Parlare con Zakuro era abbastanza semplice perché si assomigliavano. Erano schietti, diretti e non avevano mezze parole. Forse anche per questo le piaceva: -Perché prima o poi me ne andrò dalla Terra.

-Ti seguirebbe.

-No, non lo farebbe. E io non rimarrei qui.

Per la prima volta, dopo settimane, Zakuro avvertì un tono amaro nella voce di Pai: - Questa è codardia. –gli fece notare tranquillamente.

Si voltò appena a scoccarle un’occhiata ostile: - Chiamala come vuoi.

-Credi che sarà lei a farsi avanti, con te.

Pai aggrottò la fronte, mettendosi i copri avambracci: -Ah sì? - rispose con tono neutro.

-Sì.

-Mi spiace per lei, allora.

Pai uscì da casa di Zakuro, camminando nella fresca notte giapponese, lasciando la giovane donna da sola.

 

Qualche settimana dopo…

Zakuro era attenta, ai dettagli. Lo era sempre stata, anche se non poteva definirsi una impicciona.

Non le era sfuggita la faccia cupa di Retasu di quelle settimane, né il malumore di Pai eppure…

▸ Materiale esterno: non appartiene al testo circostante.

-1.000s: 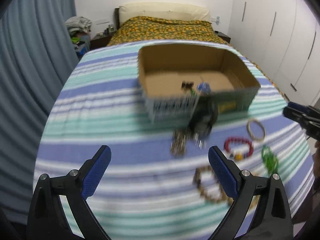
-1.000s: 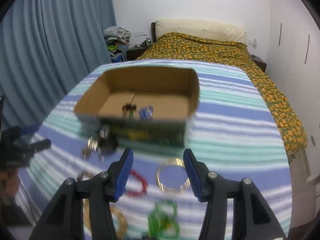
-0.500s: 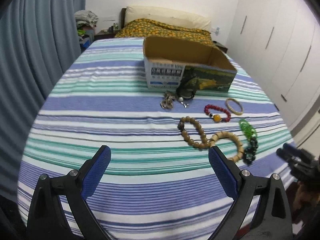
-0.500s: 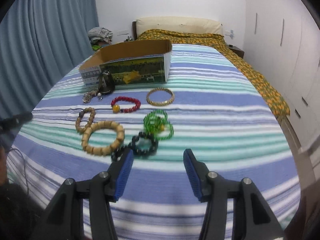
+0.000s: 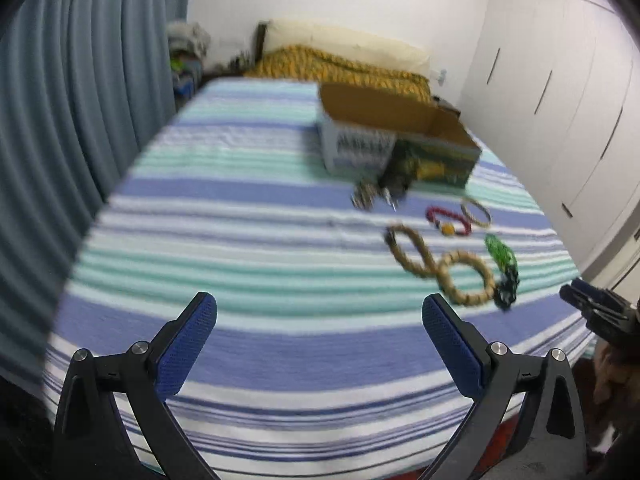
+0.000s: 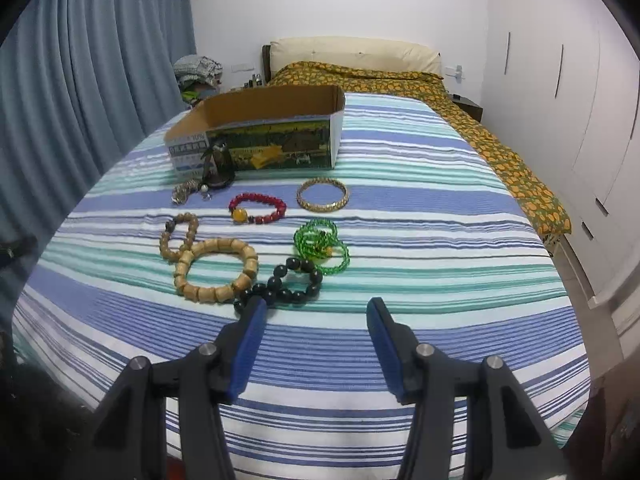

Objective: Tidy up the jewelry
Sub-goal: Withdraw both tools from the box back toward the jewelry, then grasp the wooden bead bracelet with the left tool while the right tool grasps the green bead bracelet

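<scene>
Several bracelets lie on the striped bedcover (image 6: 420,240): a black bead one (image 6: 282,284), a big wooden one (image 6: 216,268), a small brown one (image 6: 178,236), a green one (image 6: 322,244), a red one (image 6: 258,208), a gold bangle (image 6: 322,200) and a silver piece (image 6: 182,192). An open cardboard box (image 6: 260,136) stands behind them, a dark item (image 6: 218,164) leaning on its front. My right gripper (image 6: 316,320) is open and empty just before the black beads. My left gripper (image 5: 320,320) is open and empty, left of the jewelry (image 5: 460,276) and box (image 5: 396,144).
A blue curtain (image 6: 92,80) hangs along the left side. White wardrobes (image 6: 560,100) line the right wall. A yellow patterned blanket (image 6: 420,88) and pillow lie at the far end of the bed. The right gripper shows at the left wrist view's right edge (image 5: 592,308).
Both grippers have pulled back from the box toward the bed's near edge. The left wrist view has swung left. Both stay open and empty.
</scene>
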`<state>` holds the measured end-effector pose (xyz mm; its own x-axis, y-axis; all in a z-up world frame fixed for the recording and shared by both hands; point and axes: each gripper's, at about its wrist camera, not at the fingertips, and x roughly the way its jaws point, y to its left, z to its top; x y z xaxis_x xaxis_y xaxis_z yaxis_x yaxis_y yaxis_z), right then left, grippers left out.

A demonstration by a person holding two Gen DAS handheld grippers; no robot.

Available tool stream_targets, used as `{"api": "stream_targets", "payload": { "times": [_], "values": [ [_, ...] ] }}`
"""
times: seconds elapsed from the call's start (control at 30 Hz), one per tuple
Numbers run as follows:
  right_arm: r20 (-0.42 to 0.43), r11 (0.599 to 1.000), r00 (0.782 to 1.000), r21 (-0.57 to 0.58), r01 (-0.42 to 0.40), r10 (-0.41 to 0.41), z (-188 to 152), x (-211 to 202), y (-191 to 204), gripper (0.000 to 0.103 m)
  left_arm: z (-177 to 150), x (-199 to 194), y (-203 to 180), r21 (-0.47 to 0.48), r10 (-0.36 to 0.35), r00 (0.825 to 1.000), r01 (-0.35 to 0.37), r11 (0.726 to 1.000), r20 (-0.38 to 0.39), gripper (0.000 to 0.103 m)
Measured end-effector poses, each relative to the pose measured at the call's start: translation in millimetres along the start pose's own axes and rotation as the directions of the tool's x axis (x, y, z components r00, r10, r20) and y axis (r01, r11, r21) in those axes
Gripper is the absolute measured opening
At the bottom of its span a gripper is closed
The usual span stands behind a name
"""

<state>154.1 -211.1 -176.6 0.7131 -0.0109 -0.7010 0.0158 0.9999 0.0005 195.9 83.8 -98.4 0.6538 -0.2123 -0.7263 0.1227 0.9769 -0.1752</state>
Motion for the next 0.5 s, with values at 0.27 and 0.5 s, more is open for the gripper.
{"api": "stream_targets", "payload": {
  "times": [0.27,0.5],
  "values": [
    [-0.014,0.999,1.0,0.035,-0.003,0.003,-7,15,-10,0.053,-9,42,-18,-0.07,-0.041,0.997,0.036,0.997,-0.064,0.102],
    [-0.014,0.999,1.0,0.049,-0.016,0.017,3,35,-19,0.053,9,69,-32,-0.096,-0.047,0.996,0.04,0.995,-0.076,0.102]
  ]
}}
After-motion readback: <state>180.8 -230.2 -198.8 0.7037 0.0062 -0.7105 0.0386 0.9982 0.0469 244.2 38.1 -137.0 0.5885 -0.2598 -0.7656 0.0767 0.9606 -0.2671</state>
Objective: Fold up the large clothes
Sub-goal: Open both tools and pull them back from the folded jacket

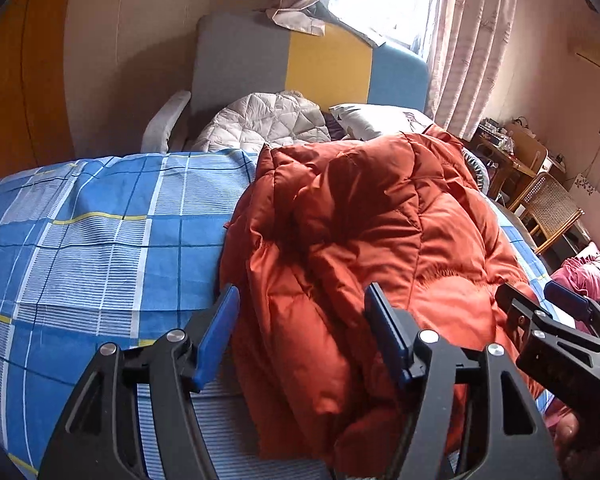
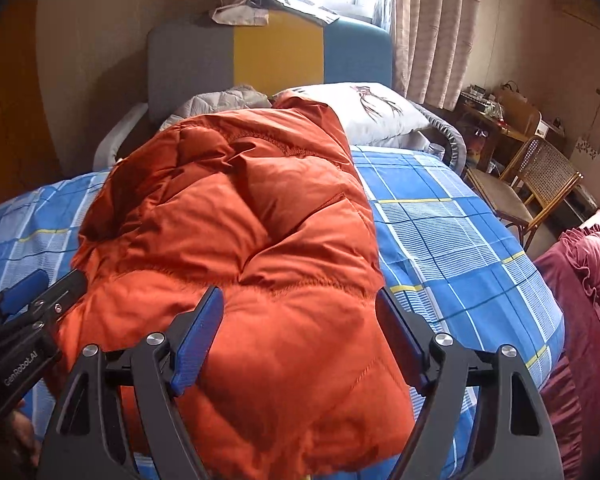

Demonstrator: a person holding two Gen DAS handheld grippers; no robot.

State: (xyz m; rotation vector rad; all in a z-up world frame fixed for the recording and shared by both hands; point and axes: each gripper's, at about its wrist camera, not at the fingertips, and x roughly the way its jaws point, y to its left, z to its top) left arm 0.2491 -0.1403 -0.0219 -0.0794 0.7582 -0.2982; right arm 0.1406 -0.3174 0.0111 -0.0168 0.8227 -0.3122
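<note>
My left gripper (image 1: pixel 300 304) and right gripper (image 2: pixel 300 306) both hang with fingers spread apart, gripping nothing. The folded orange puffer jacket (image 2: pixel 240 220) lies just beneath and ahead of them on the blue plaid bedsheet (image 1: pixel 92 240). Far beyond it, a white pillow (image 2: pixel 364 108) rests against the headboard (image 2: pixel 236 56).

1. Puffer jacket (image 2: pixel 236 216): rust-orange, quilted.
2. Bed sheet (image 1: pixel 92 224): blue/white plaid w/ thin yellow lines.
3. Headboard (image 2: pixel 268 52): grey, yellow, blue panels.
4. My pads (image 1: pixel 216 340): blue; frames black.
5. Pillow (image 2: pixel 364 108): white w/ print.
</note>
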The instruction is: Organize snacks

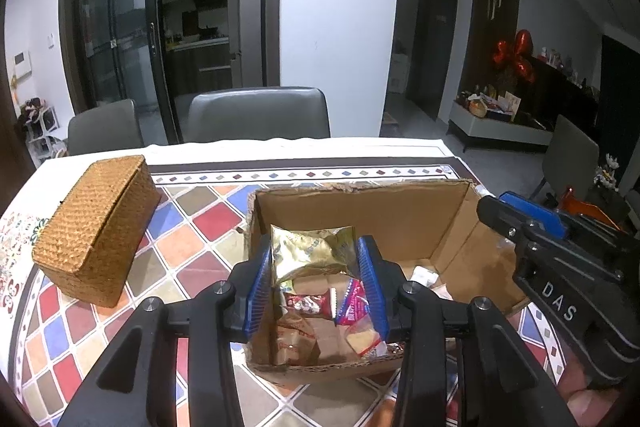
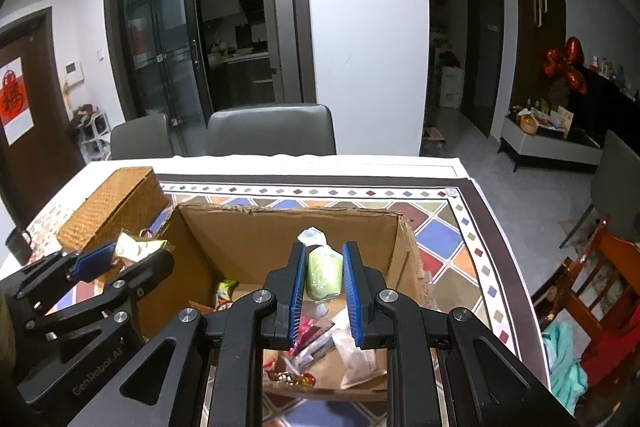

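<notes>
While both units hang over the open brown cardboard box [image 2: 280, 239], the left gripper [image 1: 314, 263] stands partly open, with a crinkled gold foil snack packet [image 1: 310, 253] between its blue ribbed pads [image 1: 260, 281]; the pads touch the packet's sides, so it reads as held. The right gripper [image 2: 323, 281] is nearly closed, clamped on a pale green wrapped snack [image 2: 323, 273] with a twisted clear top. Below the jaws, loose red and white snack wrappers [image 1: 320, 305] lie on the box floor. In the left wrist view, a woven tan lidded basket [image 1: 98, 227] sits at 9 o'clock from the box, on the multicoloured tiled tablecloth [image 1: 192, 227]. Grey chairs [image 1: 258, 113] stand at 12 o'clock beyond the table edge.

Hazards, as judged: the foil is slick and the left jaws are not tight, so the packet may slip out. Hard clamping may crush the soft green snack. The two grippers work close together over one box and may collide.
</notes>
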A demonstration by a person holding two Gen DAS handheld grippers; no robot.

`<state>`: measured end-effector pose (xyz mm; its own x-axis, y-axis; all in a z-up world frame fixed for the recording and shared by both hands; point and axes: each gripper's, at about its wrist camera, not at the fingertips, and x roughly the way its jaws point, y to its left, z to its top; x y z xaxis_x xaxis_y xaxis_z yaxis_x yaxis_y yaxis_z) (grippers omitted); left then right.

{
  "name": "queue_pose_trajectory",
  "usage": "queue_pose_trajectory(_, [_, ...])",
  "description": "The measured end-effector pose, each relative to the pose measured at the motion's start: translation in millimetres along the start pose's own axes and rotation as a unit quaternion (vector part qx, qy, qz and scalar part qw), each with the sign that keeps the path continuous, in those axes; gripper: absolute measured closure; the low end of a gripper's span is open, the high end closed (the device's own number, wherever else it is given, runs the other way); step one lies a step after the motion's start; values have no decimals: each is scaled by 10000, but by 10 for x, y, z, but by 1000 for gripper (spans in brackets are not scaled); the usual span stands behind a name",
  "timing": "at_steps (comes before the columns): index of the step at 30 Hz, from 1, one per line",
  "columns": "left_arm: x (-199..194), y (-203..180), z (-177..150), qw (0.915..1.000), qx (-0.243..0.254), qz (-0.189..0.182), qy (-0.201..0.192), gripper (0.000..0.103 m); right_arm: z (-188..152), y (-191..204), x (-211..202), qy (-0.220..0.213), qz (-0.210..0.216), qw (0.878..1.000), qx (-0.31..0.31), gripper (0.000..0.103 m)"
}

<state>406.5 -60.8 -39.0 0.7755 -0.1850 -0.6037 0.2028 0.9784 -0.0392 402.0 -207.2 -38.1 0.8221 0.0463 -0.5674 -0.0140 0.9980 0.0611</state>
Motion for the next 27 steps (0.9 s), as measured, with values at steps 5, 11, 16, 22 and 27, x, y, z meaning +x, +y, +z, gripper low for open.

Eppure mentre la verde si era fermata in cucina a prendere delle ordinazioni, Pai le aveva semplicemente sfiorato la mano e le aveva… sorriso. Incrociarono un attimo gli sguardi e lei lo distolse quasi subito.

Non era mai stato niente.

Niente.

 

A fine turno si tolse la cuffietta, massaggiandosi il capo dolorante. Erano andati tutti via, ad eccezion fatta di lei che aveva fatto le cose con molta calma.

Si stupì leggermente di vedere Pai appoggiato al muro vicino allo spogliatoio. Si guardarono un attimo, non dicendo niente e le fece solo un cenno del capo.

Zakuro avvertì come sempre le pelle d’oca e quella strana carica che passava fra i due corpi.

-Va tutto bene?

Non si aspettava di certo quella domanda da Pai. Assunse un cipiglio neutro, scostante e camminò verso l’uscita: - Bene, grazie.

Si fermò giusto un attimo, guardandolo diritto in faccia però: - Se Retasu piangerà a causa tua, te la vedrai con me.

Lui non la prese come una battuta o uno scherzo. Annuì semplicemente e la guardò uscire con quel passo sicuro che la distingueva e udì i suoi passi echeggiare nel locale vuoto quando non la vide più.